Hawaii Revised Statutes § 663-31 (1985) provides:
Contributory negligence no bar; comparative negligence; findings of fact and special verdicts. (a) Contributory negligence shall not bar recovery in any action by any person or the person's legal representative to recover damages for negligence resulting in death or in injury to person or property, if such negligence was not greater than the negligence of the person or in the case of more than one person, the aggregate negligence of such persons against whom recovery is sought, but any damages allowed shall be diminished in proportion to the amount of negligence attributable to the person for whose injury, damage or death recovery is made.
(b) In any action to which subsection (a) of this section applies, the court, in a nonjury trial, shall make findings of fact or, in a jury trial, the jury shall return a special verdict which shall state:
(1) The amount of the damages which would have been recoverable if there had been no contributory negligence; and
(2) The degree of negligence of each party, expressed as a percentage.
(c) Upon making of the findings of fact or the return of a special verdict, as is contemplated by subsection (b) above, the court shall reduce the amount of the award in proportion to the amount of negligence attributable to the person for whose injury, damage or death recovery is made; provided that if the said proportion is greater than the negligence of the person or in the case of more than one person, the aggregate negligence of such persons against whom recovery is sought, the court will enter a judgment for the defendant.

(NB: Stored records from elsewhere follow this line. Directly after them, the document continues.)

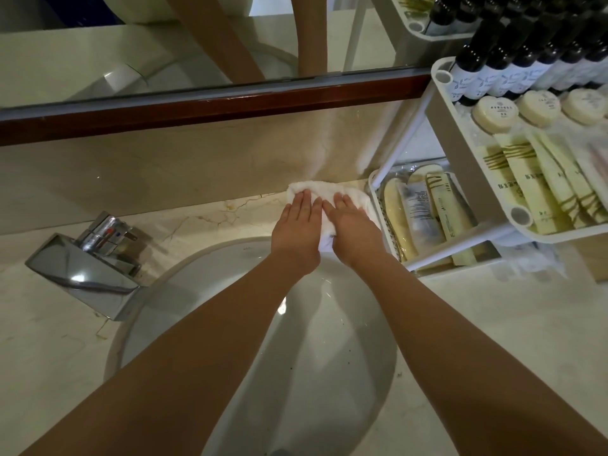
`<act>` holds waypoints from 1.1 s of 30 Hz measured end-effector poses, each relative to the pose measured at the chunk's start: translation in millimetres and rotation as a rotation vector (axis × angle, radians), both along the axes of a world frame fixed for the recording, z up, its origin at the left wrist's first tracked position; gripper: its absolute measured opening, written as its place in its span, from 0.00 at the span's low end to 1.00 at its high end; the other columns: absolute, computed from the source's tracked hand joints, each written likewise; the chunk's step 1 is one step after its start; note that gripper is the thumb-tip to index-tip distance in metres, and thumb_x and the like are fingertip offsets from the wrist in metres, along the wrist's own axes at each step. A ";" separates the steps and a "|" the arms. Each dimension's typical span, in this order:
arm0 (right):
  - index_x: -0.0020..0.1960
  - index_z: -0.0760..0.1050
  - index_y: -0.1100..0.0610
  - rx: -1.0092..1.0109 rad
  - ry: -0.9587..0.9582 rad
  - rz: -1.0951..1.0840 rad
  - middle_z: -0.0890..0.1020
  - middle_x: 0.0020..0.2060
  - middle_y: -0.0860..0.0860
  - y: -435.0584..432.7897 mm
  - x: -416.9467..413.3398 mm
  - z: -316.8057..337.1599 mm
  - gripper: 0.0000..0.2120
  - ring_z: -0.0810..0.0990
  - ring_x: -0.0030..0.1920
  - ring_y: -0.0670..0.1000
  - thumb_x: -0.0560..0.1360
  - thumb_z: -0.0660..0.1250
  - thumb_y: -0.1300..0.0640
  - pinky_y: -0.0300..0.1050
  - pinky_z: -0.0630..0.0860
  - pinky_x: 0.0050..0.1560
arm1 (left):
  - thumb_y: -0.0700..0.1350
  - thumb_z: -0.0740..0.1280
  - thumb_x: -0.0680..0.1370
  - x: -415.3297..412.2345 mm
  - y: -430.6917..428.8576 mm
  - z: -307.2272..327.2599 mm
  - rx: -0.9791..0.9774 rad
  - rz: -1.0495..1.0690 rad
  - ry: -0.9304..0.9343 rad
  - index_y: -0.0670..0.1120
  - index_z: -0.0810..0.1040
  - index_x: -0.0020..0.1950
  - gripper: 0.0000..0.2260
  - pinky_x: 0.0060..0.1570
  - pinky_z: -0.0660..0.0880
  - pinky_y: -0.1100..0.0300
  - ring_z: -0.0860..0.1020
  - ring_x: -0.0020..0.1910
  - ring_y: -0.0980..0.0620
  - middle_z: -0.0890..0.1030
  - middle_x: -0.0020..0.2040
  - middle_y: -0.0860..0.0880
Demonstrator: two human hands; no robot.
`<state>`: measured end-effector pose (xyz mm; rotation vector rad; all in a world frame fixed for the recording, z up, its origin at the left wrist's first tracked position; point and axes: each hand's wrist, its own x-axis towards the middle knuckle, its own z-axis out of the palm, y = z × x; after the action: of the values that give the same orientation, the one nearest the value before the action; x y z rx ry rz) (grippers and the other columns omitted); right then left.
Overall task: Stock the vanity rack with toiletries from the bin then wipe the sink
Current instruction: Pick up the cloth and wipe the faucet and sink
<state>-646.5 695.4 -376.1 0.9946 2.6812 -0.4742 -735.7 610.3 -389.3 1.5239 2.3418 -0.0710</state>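
A white cloth [324, 188] lies on the marble counter just behind the far rim of the white oval sink [184, 291]. My left hand [297, 230] and my right hand [353, 230] lie side by side on the cloth, fingers straight, pressing it flat. To the right stands the white vanity rack [467, 153]. Its upper shelf holds dark bottles [513, 60], round soaps [495, 113] and cream sachets [533, 189]. Its lower shelf holds more packets [424, 212].
A chrome tap [88, 264] stands at the sink's left. A mirror with a dark wooden lower frame [197, 110] runs along the back wall. Marble counter [493, 324] surrounds the sink on both sides.
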 end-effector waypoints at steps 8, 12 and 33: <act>0.79 0.49 0.52 -0.080 0.001 -0.040 0.49 0.79 0.51 0.2 0.2 3.1 0.33 0.46 0.79 0.49 0.78 0.57 0.67 0.48 0.54 0.76 | 0.43 0.63 0.78 -5.7 3.1 6.3 -0.050 -0.033 -0.040 0.42 0.40 0.78 0.39 0.77 0.44 0.53 0.40 0.78 0.46 0.39 0.79 0.41; 0.79 0.49 0.53 -0.080 0.003 -0.060 0.49 0.79 0.52 -4.7 4.2 2.9 0.34 0.46 0.79 0.49 0.78 0.58 0.67 0.48 0.53 0.76 | 0.45 0.62 0.78 -3.1 0.2 7.3 -0.047 -0.052 -0.037 0.42 0.40 0.79 0.38 0.77 0.44 0.53 0.40 0.78 0.46 0.40 0.79 0.41; 0.79 0.51 0.56 -0.085 0.006 -0.153 0.52 0.79 0.54 -50.2 44.7 1.8 0.32 0.48 0.79 0.52 0.79 0.60 0.63 0.50 0.51 0.76 | 0.49 0.63 0.79 28.0 -27.2 3.4 -0.072 -0.148 -0.004 0.43 0.43 0.79 0.36 0.75 0.48 0.53 0.41 0.78 0.46 0.41 0.79 0.42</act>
<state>-601.8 645.2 -374.2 1.1805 2.5777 -0.6167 -707.7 583.1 -385.8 1.6572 2.1956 -0.1861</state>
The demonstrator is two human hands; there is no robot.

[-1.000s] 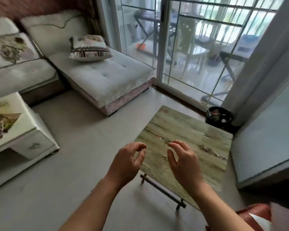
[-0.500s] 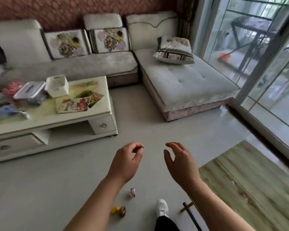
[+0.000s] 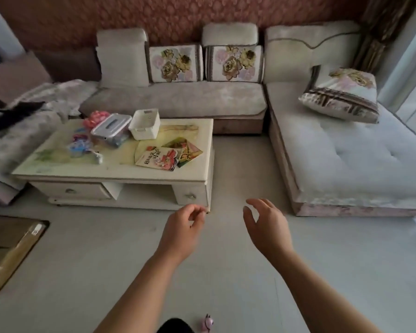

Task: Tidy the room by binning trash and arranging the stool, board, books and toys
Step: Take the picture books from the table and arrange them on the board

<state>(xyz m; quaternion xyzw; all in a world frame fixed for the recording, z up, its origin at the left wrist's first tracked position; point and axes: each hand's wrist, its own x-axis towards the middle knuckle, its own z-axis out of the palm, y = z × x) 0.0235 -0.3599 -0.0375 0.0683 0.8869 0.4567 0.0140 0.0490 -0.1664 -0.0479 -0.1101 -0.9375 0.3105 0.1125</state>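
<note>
Well, books (image 3: 157, 159) flat at right end of worktop (image 3: 120, 175), askew to its front edge; well beyond left grip (image 3: 183, 228) and right grip (image 3: 265, 227), both loosely curled, empty.

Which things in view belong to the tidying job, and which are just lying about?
Job: books on the coffee table; small toys on its left part; pink toy on the floor.
Lying about: sofa; flowered cushions; loose pillow; white basket.

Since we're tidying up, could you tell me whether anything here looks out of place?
Yes: a small pink toy lies alone on the floor at the bottom edge, and the books on the coffee table lie askew, overlapping in a loose fan.
</note>
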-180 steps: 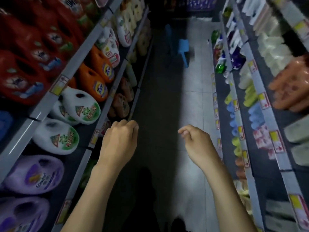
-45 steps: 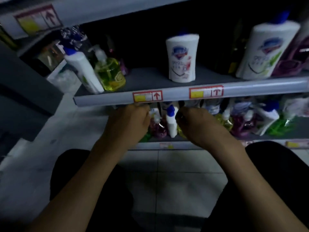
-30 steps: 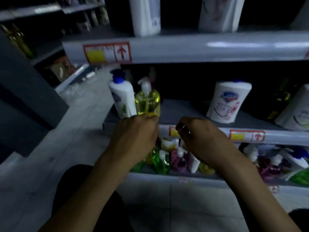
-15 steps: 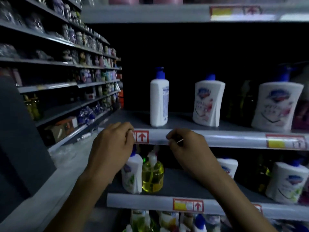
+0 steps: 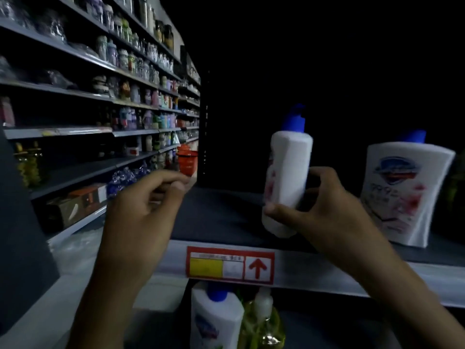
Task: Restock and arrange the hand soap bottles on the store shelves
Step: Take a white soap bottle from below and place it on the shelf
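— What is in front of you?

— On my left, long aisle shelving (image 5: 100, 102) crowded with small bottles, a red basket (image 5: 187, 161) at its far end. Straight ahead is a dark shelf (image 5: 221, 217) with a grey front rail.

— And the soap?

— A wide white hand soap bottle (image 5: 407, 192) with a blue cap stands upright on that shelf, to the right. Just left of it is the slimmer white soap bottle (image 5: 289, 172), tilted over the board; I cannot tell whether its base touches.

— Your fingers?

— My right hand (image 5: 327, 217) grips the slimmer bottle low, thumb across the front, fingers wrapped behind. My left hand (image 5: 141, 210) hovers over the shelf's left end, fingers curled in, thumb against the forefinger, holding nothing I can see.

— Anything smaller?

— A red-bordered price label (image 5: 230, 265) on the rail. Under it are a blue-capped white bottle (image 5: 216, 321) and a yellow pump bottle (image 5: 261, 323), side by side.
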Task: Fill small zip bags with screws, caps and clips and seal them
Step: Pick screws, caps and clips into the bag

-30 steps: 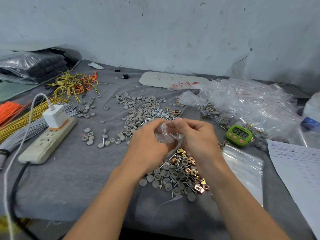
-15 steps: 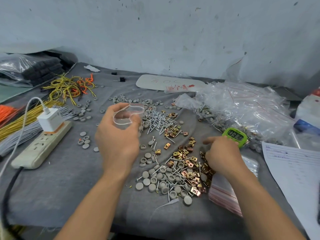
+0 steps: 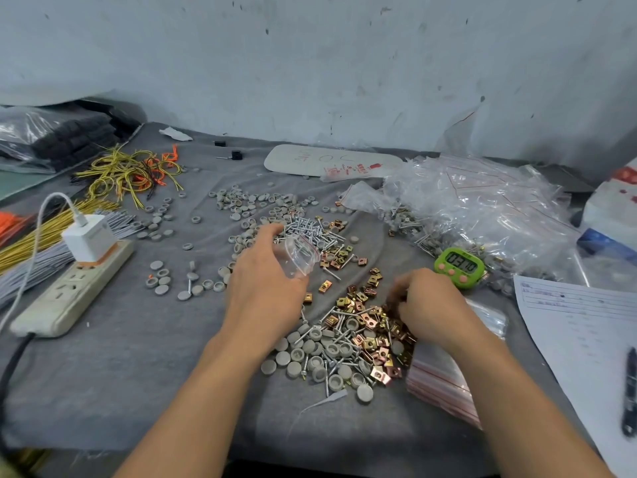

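— What is biggest here?
— One grey cloth-covered surface (image 3: 120, 374), soft and matte. On its far right sits one crinkly heap of filled clear plastic zip bags (image 3: 489, 208). At the right edge lies one white paper sheet (image 3: 579, 339) with printed lines, and at the left one white plastic power strip (image 3: 69, 294), long and boxy.
— And near the person?
— One flat stack of empty red-striped zip bags (image 3: 437, 384) lies under the right forearm. There are two hands. The left hand (image 3: 265, 291) grips one small clear zip bag (image 3: 299, 255) with a red strip, held just above the screws. The right hand (image 3: 431, 305) has its fingers curled down into the clips; blur hides whether it holds any.
— Smaller things?
— One green rounded timer (image 3: 456, 267). Then loose parts, too many to count: round grey caps (image 3: 283, 358), thin silver metal screws (image 3: 306, 229) and square brass-coloured clips (image 3: 365, 319), mixed in one pile between the hands and scattered behind.
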Demonstrator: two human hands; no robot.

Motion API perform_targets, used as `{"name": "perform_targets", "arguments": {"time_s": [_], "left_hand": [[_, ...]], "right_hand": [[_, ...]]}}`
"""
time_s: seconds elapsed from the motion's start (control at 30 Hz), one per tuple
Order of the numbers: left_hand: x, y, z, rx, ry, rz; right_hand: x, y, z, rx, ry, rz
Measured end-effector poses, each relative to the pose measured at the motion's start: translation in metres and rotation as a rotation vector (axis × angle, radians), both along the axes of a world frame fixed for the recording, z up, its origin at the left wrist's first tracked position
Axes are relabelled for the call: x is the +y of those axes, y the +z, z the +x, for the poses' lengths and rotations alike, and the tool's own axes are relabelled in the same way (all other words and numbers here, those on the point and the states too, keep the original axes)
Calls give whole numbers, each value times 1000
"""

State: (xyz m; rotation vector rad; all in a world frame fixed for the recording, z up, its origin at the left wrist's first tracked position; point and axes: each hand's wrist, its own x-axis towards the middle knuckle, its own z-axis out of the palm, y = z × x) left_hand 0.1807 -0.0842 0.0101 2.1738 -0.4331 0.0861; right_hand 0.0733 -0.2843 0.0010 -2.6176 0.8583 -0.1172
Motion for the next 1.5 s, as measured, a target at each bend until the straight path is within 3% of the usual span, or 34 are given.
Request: {"name": "perform_targets", "arguments": {"time_s": [0.2,0.37,0.6,0.8,0.93,1.1,1.2,1.3,1.5], "left_hand": [[0,0,-1,8,-9,8],[1,-2,1,-1,-5,4],[3,-5,7,5,-5,-14],[2,-5,7,0,-18,-9],[0,-8,6,3,-50,-10],[-1,-7,2,9,-94,-23],[-2,-5,1,-12,-125,-25],[-1,-5,0,-29,-159,-21],[1,-8,2,-30,-191,-60]], "right_hand": [[-1,3,18,-130,-81,10],[6,8,36,7,43,6],[6,10,38,35,0,-35],[0,-1,28,-148,-113,-55],[9,6,24,-437,-108,139],[37,19,17,-628,15,415],[57,23,20,-701,42,416],[71,27,30,-702,39,349],[92,25,49,-540,288,313]]}}
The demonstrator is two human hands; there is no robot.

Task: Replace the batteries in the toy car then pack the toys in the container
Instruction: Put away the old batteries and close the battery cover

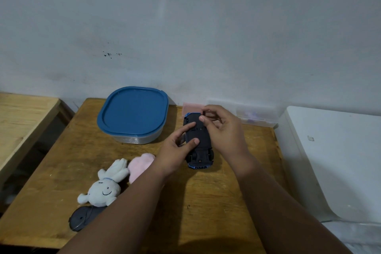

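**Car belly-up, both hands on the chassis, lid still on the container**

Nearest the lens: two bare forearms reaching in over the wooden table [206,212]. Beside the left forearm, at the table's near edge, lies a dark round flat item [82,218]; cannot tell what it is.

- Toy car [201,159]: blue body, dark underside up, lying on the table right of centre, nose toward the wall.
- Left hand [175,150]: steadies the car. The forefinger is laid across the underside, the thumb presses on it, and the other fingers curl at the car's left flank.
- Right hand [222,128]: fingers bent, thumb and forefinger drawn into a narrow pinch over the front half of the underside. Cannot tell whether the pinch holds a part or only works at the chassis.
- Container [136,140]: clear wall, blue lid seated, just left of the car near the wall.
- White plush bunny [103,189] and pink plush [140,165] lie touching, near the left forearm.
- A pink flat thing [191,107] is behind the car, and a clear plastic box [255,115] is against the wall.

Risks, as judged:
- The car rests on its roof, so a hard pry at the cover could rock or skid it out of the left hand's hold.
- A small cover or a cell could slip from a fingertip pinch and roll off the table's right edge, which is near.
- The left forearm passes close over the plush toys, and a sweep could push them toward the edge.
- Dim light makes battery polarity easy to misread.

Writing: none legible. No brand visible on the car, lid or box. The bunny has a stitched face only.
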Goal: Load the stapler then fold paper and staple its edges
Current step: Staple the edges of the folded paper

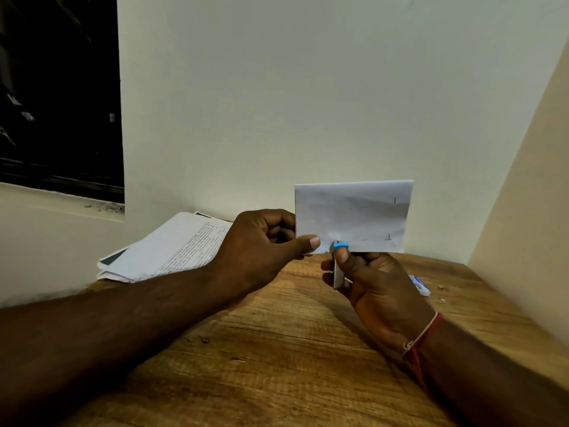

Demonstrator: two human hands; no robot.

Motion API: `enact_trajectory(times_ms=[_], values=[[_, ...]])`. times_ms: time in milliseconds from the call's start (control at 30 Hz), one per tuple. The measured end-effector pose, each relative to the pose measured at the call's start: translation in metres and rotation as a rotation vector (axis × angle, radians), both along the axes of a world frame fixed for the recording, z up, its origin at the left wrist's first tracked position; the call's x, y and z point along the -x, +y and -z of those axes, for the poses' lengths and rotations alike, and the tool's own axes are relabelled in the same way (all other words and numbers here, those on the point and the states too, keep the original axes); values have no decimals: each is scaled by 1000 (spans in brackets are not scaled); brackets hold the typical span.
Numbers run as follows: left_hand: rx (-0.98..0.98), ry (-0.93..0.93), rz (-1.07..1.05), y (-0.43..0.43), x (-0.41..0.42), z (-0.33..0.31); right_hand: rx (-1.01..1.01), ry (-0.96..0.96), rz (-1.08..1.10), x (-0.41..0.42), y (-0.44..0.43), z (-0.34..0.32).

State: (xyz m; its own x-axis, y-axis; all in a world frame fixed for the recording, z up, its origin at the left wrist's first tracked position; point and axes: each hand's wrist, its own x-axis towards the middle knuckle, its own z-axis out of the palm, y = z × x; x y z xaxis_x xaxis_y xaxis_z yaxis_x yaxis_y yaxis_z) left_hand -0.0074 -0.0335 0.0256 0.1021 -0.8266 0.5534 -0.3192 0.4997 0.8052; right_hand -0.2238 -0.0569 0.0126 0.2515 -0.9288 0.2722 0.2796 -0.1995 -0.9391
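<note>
Folded paper [354,211] was upright, centre-right of frame, above the table [277,349] — left hand [261,241] pinched its lower-left corner, thumb in front. Right hand [375,282] gripped the stapler [338,269], fingers curled round it, blue nose at the paper's bottom edge. Staples [395,200] sat near its right edge. Printed sheets [172,245] lay left of centre, small box [420,285] at right.

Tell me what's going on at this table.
A person is stapling a folded paper. The left hand pinches its lower left corner and holds it upright above the wooden table. The right hand grips a small blue-tipped stapler with its nose at the paper's bottom edge. A few staples already sit near the right and bottom edges. A stack of printed sheets lies to the left, a small box behind the right hand.
</note>
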Motion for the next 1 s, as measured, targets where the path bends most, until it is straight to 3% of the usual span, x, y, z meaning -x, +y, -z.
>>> enact_trajectory(times_ms=[333, 733, 1000], values=[[-27, 11, 13, 1, 2, 0, -2, 20, 60, -2, 2, 0], [-29, 2, 39, 0, 3, 3, 133, 163, 208, 0, 4, -3], [-50, 83, 39, -9, -1, 5, 36, 52, 42, -2, -3, -1]])
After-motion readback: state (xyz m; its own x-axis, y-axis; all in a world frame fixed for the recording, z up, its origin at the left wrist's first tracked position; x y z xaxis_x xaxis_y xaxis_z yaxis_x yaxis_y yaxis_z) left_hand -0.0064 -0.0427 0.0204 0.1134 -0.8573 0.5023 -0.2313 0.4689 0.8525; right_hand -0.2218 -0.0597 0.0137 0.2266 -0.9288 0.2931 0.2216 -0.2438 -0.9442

(d) The court shall instruct the jury regarding the law of comparative negligence where appropriate.
We recently addressed this issue in Armstrong v. Cione, 69 Haw. ___, 738 P.2d 79 (1987). We concluded that our decision in Kaneko v. Hilo Coast Processing, 65 Haw. at 459-64, 654 P.2d at 351-54, does not require application of our modified comparative negligence statute. Armstrong, 69 Haw. at ___, 738 P.2d at 83. We now hold that pure comparative negligence principles apply to strict products liability claims. Thus, Hao's negligence reduces but does not defeat his claim sounding in strict products liability, even though his responsibility for the damages was determined to be greater than that of the defendants.
We make no determination as to the correct method of presentation to the jury of the comparative liability of the plaintiff[s] and defendant[s].
The Haos also urge this court to "remand for at least a partial new trial on the issue of apportionment to include the apportioning of the conduct of the United States Navy as the employer of Hao when determining . . . comparative negligence." As they point out, the jury on the special verdict form found Hao's employer, the United States Navy, failed to supply a safe work place.
In Espaniola v. Cawdrey Mars Joint Venture, 68 Haw. ___, 707 P.2d 365 (1985), we reversed a grant of summary judgment to a cross-claimed employer that concluded the Hawaii Workers' Compensation Law prevented any third-party contractual liability assumed by the employer. In giving further guidance to the lower court after remand, we directed the lower court to allow determination of the "causal negligence, not liability" of the absent employer. Id. at ___, 707 P.2d at 373. In the present action, no cross-claim against the United States Navy was made. We refuse to extend to the instant case that portion of the Espaniola decision which permitted apportionment of the causal negligence to an absent cross-claimed employer.
Accordingly, the judgment of the lower court is affirmed in part and reversed in part. We remand for entry of judgment not inconsistent with this opinion.